→ Work to complete
Please restate the data that follows, leaving every word in place.

→ Provided data
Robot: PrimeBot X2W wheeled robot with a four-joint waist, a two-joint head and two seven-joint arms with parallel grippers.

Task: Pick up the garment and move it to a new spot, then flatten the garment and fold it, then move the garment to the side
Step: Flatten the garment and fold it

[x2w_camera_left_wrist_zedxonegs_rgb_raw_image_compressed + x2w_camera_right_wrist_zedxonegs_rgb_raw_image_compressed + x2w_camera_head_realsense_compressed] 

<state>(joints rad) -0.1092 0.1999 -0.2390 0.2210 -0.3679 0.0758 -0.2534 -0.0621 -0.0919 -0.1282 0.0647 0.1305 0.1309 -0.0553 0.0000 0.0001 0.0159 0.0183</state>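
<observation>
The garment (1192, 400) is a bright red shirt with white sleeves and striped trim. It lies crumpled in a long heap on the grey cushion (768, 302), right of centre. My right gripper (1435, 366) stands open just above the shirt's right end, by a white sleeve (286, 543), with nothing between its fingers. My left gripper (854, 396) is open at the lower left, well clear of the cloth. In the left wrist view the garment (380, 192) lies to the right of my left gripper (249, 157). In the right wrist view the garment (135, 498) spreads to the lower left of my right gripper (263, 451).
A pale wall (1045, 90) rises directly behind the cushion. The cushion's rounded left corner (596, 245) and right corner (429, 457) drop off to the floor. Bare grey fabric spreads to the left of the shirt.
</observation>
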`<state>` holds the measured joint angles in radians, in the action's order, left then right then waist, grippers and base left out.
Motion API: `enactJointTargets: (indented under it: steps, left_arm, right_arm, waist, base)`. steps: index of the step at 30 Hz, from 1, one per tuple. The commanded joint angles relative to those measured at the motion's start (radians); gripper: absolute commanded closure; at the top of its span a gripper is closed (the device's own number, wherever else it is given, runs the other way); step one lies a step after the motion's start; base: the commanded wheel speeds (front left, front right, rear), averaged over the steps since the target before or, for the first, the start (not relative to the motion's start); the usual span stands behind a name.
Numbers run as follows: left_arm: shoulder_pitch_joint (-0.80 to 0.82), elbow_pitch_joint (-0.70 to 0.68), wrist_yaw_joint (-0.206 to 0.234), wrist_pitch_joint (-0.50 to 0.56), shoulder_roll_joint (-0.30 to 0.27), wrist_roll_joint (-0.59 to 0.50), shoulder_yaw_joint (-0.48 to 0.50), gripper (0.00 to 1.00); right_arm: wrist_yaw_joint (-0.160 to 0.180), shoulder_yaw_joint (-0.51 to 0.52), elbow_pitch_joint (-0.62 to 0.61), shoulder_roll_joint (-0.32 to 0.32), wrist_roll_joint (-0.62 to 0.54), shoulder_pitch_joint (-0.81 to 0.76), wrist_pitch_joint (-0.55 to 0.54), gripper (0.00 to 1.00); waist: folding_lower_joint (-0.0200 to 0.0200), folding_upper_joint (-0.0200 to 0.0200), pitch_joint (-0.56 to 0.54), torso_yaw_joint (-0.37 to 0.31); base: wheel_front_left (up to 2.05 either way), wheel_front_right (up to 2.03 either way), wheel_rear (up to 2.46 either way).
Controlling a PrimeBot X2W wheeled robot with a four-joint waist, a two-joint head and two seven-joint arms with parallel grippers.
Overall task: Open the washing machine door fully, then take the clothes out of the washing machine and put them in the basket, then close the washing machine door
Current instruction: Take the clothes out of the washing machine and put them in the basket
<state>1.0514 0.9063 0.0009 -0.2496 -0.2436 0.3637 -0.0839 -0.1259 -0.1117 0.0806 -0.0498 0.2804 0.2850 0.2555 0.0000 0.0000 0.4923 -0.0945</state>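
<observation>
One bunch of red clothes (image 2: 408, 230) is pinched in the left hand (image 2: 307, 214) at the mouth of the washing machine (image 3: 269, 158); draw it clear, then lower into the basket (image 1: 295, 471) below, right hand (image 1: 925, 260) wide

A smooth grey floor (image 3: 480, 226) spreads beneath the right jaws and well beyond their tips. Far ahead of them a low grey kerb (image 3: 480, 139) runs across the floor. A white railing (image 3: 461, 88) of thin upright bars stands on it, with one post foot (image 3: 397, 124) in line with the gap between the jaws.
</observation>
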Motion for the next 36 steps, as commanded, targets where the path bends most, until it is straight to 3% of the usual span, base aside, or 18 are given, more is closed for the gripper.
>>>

→ Result of this task
Robot: PrimeBot X2W wheeled robot with a four-joint waist, a two-joint head and two seven-joint arms with parallel grippers.

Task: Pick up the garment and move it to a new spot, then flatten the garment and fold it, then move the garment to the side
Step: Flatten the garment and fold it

[x2w_camera_left_wrist_zedxonegs_rgb_raw_image_compressed + x2w_camera_right_wrist_zedxonegs_rgb_raw_image_compressed + x2w_camera_head_realsense_compressed] 

<state>(joints rad) -0.1092 0.1999 -0.2390 0.2210 -0.3679 0.0758 -0.2534 -0.0621 -0.0919 -0.1282 0.0647 0.1305 0.1309 -0.0553 0.0000 0.0001 0.0159 0.0183</state>
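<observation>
The garment (1192, 400) is a bright red shirt with white sleeves and striped trim. It lies crumpled in a long heap on the grey cushion (768, 302), right of centre. My right gripper (1435, 366) stands open just above the shirt's right end, by a white sleeve (286, 543), with nothing between its fingers. My left gripper (854, 396) is open at the lower left, well clear of the cloth. In the left wrist view the garment (380, 192) lies to the right of my left gripper (249, 157). In the right wrist view the garment (135, 498) spreads to the lower left of my right gripper (263, 451).
A pale wall (1045, 90) rises directly behind the cushion. The cushion's rounded left corner (596, 245) and right corner (429, 457) drop off to the floor. Bare grey fabric spreads to the left of the shirt.
</observation>
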`<state>` holds the measured joint angles in radians, in the action's order, left then right then waist, grippers and base left out.
Motion API: `enactJointTargets: (indented under it: steps, left_arm, right_arm, waist, base)`. steps: index of the step at 30 Hz, from 1, one per tuple. The commanded joint angles relative to those measured at the motion's start (radians); gripper: absolute commanded closure; at the top of its span a gripper is closed (the device's own number, wherever else it is given, runs the other way); step one lies a step after the motion's start; base: the commanded wheel speeds (front left, front right, rear), averaged over the steps since the target before or, for the first, the start (not relative to the motion's start); the usual span stands behind a name.
Numbers run as follows: left_arm: shoulder_pitch_joint (-0.80 to 0.82), elbow_pitch_joint (-0.70 to 0.68), wrist_yaw_joint (-0.206 to 0.234), wrist_pitch_joint (-0.50 to 0.56), shoulder_roll_joint (-0.30 to 0.27), wrist_roll_joint (-0.59 to 0.50), shoulder_yaw_joint (-0.48 to 0.50), gripper (0.00 to 1.00); right_arm: wrist_yaw_joint (-0.160 to 0.180), shoulder_yaw_joint (-0.51 to 0.52), elbow_pitch_joint (-0.62 to 0.61), shoulder_roll_joint (-0.32 to 0.32), wrist_roll_joint (-0.62 to 0.54), shoulder_pitch_joint (-0.81 to 0.76), wrist_pitch_joint (-0.55 to 0.54), gripper (0.00 to 1.00); waist: folding_lower_joint (-0.0200 to 0.0200), folding_upper_joint (-0.0200 to 0.0200), pitch_joint (-0.56 to 0.54), torso_yaw_joint (-0.37 to 0.31); base: wheel_front_left (up to 2.05 either way), wheel_front_right (up to 2.03 either way), wheel_rear (up to 2.46 either way).
Controlling a PrimeBot X2W wheeled robot with a four-joint waist, a two-joint head and two seven-joint arms with parallel grippers.
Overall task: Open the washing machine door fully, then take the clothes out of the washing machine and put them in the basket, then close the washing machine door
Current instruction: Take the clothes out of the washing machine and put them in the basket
<state>1.0514 0.9063 0.0009 -0.2496 -0.2436 0.3637 -0.0839 -0.1259 -0.1117 0.0806 -0.0498 0.2804 0.2850 0.2555 0.0000 0.0000 0.4923 -0.0945</state>
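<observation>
One bunch of red clothes (image 2: 408, 230) is pinched in the left hand (image 2: 307, 214) at the mouth of the washing machine (image 3: 269, 158); draw it clear, then lower into the basket (image 1: 295, 471) below, right hand (image 1: 925, 260) wide

A smooth grey floor (image 3: 480, 226) spreads beneath the right jaws and well beyond their tips. Far ahead of them a low grey kerb (image 3: 480, 139) runs across the floor. A white railing (image 3: 461, 88) of thin upright bars stands on it, with one post foot (image 3: 397, 124) in line with the gap between the jaws.
</observation>
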Motion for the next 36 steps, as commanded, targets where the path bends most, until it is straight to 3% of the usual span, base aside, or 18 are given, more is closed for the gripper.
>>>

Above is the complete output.